Although, in our framework, issue linkage with trade liberalization is found to have the potential to promote and sustain a broad and deep international cooperation on climate change, it represents a double-edged sword with regard to the policy implications. More precisely, the coalition’s strategy of imposing protectionist tariff policies is likely to give rise to conflict with the current WTO framework.Footnote 19 At the same time, it is obvious that discriminative trade tools must be given legal space in the WTO [as suggested by Leycegui et al. (2015)] if dirty products should be dealt with effectively. Then, sooner or later, an explicit amendment to the WTO regulatory framework is inevitable to be able to cope with externalities arising from climate change with appropriate trade-related incentives.
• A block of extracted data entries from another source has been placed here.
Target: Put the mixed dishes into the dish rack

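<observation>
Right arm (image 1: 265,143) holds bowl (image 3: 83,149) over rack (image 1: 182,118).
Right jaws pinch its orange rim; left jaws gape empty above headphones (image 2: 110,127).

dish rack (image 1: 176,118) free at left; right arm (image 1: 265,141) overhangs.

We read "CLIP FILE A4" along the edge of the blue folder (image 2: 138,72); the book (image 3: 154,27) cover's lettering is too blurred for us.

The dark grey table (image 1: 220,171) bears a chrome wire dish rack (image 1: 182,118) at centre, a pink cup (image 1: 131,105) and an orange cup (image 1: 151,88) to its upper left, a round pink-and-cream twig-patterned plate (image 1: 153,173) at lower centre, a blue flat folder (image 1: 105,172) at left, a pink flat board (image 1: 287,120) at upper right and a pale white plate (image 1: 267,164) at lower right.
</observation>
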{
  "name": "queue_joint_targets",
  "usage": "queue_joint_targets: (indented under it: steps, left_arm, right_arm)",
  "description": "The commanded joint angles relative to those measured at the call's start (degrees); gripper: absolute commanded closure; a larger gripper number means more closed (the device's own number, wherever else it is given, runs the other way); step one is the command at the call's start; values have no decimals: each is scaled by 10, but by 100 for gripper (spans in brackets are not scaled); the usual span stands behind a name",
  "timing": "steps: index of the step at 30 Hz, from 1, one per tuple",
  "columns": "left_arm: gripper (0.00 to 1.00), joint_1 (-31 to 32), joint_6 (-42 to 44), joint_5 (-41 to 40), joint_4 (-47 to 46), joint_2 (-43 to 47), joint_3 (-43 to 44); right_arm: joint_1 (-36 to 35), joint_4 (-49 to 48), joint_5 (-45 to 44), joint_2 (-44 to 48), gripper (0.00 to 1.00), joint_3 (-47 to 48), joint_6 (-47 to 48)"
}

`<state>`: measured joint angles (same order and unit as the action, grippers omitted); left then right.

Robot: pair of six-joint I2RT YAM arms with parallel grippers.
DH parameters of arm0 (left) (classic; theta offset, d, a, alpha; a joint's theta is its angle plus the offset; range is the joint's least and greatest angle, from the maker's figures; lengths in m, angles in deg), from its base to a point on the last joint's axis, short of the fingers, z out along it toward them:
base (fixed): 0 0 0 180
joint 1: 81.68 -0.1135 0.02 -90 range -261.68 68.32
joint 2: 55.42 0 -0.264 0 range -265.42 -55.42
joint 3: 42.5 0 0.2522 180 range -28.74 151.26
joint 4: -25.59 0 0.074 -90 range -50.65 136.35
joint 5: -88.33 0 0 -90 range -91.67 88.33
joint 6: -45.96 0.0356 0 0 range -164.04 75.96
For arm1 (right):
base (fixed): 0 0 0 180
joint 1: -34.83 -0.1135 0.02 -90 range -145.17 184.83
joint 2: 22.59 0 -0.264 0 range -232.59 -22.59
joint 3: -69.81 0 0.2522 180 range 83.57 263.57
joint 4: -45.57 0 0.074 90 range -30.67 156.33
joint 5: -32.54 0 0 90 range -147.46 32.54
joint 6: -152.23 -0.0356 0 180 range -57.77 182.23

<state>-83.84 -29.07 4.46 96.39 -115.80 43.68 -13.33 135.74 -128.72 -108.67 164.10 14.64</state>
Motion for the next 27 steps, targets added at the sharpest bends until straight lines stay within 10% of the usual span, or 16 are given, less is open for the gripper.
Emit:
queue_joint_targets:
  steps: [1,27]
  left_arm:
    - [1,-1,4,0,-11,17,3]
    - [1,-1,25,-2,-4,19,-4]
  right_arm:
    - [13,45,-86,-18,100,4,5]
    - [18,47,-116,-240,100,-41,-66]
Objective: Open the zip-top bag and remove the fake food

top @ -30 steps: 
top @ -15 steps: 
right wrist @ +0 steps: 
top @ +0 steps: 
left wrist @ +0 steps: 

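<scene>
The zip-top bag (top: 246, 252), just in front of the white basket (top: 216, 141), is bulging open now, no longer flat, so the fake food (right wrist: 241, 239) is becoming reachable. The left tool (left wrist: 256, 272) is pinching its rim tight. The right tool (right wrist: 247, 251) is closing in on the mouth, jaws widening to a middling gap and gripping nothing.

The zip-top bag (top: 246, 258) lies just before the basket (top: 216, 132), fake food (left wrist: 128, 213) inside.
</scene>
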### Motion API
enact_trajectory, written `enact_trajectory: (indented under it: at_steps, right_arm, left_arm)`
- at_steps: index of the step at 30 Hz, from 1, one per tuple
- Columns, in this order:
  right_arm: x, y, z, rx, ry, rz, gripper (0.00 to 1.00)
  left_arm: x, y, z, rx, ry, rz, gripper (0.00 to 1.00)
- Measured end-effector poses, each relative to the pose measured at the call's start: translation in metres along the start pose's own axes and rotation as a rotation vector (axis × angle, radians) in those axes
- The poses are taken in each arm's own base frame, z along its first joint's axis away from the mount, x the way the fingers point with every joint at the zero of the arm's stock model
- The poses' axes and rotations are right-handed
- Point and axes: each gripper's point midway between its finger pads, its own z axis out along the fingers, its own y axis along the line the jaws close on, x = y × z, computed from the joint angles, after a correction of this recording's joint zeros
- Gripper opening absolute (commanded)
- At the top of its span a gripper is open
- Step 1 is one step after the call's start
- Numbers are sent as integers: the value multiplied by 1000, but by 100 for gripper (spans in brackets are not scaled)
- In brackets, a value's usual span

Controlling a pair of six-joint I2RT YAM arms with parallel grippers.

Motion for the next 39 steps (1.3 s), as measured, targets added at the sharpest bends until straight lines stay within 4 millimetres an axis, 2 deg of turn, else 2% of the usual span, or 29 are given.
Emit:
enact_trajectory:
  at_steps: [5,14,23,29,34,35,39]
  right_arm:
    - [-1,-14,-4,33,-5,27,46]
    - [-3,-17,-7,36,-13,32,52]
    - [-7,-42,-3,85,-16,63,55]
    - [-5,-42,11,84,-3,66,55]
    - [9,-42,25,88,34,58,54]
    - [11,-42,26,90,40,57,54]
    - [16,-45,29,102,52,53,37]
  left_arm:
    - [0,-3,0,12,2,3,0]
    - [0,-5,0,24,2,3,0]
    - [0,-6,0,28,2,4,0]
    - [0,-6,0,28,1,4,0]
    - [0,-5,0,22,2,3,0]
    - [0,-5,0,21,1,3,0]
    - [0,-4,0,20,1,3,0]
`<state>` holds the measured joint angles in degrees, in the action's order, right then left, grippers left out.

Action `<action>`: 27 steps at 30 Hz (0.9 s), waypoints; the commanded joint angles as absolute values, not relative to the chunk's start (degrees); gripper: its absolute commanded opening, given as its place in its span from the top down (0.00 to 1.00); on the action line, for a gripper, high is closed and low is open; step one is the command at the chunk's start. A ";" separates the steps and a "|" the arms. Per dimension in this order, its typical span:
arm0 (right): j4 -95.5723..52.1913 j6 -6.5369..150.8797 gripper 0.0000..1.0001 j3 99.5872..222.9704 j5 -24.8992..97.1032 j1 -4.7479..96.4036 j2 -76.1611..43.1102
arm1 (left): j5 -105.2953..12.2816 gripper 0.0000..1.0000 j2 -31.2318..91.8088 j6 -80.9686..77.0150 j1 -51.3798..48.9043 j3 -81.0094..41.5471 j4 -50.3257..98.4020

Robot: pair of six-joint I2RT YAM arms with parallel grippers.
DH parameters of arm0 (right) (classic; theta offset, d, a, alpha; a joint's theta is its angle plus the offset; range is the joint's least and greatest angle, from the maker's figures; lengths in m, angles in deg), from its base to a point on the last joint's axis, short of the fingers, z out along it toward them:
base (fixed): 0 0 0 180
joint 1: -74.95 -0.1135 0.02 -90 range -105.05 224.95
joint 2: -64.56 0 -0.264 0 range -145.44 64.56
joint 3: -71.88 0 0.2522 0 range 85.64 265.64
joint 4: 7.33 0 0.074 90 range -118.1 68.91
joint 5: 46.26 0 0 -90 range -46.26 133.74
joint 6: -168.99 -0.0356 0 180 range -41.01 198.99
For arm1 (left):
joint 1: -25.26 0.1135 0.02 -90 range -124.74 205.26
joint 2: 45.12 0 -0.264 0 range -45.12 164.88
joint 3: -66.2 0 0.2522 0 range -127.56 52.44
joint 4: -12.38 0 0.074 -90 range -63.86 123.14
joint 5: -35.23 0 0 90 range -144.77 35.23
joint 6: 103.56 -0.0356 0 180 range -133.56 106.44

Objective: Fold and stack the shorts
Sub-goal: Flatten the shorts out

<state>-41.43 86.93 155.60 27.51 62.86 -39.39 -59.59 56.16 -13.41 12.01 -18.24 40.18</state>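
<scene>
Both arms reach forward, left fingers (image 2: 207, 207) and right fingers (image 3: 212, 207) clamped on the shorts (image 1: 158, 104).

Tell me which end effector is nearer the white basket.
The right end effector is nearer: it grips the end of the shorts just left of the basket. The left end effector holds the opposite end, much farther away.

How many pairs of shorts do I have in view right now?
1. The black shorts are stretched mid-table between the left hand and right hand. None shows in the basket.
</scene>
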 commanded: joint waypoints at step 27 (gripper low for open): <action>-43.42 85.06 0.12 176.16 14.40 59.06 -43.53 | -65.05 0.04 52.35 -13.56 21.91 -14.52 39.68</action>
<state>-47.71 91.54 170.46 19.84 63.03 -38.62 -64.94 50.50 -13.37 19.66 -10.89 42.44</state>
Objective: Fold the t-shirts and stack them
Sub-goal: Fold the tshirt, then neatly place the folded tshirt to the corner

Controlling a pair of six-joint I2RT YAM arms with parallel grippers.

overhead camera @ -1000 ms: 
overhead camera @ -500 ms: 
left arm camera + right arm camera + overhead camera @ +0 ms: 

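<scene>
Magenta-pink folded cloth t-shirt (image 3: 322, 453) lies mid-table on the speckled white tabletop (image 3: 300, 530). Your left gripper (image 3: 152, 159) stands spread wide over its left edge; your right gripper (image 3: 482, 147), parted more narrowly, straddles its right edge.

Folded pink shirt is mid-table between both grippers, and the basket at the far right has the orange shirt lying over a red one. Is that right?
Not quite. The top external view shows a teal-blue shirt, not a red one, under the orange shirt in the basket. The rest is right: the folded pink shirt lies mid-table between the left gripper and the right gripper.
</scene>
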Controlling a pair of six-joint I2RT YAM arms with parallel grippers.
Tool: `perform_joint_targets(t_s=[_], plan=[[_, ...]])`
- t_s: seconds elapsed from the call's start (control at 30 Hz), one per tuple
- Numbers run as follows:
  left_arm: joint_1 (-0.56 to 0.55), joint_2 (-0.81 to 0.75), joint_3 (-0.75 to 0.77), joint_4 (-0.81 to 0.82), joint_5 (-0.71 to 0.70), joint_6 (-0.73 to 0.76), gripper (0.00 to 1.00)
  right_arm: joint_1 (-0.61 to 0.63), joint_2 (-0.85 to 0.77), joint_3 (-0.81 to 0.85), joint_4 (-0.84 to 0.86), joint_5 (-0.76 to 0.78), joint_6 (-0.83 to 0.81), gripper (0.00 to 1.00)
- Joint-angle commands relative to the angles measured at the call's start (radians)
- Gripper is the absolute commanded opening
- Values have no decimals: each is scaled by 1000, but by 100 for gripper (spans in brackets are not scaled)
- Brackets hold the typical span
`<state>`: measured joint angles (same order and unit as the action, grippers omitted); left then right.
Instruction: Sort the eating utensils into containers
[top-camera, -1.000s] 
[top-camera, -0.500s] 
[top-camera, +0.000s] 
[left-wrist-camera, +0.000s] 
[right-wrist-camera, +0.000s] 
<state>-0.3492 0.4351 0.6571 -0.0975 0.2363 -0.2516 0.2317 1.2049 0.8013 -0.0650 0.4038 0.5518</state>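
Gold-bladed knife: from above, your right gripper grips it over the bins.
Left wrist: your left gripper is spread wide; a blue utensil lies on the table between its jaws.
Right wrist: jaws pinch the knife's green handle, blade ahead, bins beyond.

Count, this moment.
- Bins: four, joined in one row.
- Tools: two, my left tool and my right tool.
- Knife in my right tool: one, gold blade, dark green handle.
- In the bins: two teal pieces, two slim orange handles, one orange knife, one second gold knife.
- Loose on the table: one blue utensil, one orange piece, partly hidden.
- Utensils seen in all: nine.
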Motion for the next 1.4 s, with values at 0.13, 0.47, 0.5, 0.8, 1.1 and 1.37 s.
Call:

A note on the limitations of the paper might be in order. Considering the symmetric three-country case only does not allow for statements on how the stable coalition sizes, and consequently the welfare and environmental outcomes, are affected by a growing number of maybe asymmetric countries in the frame of a single, particular regime. A higher number of countries would also increase the number of fringe countries and thereby the size of their free trade area. Further, the analysis of the strategic interactions among players in such a regime is restricted to the solution of the Nash equilibria, while due to the complexity of the model the reaction functions would require a deeper analysis. However, we think these limitations do not diminish the significance of the main results of the paper, since the focus is put much more on the properties of the transition between regimes, and thus, in fact, on the transition from smaller to larger coalitions as fostered by preferential free trade. Any future developments of climate negotiation models that elegantly address these and related issues are of course most welcome.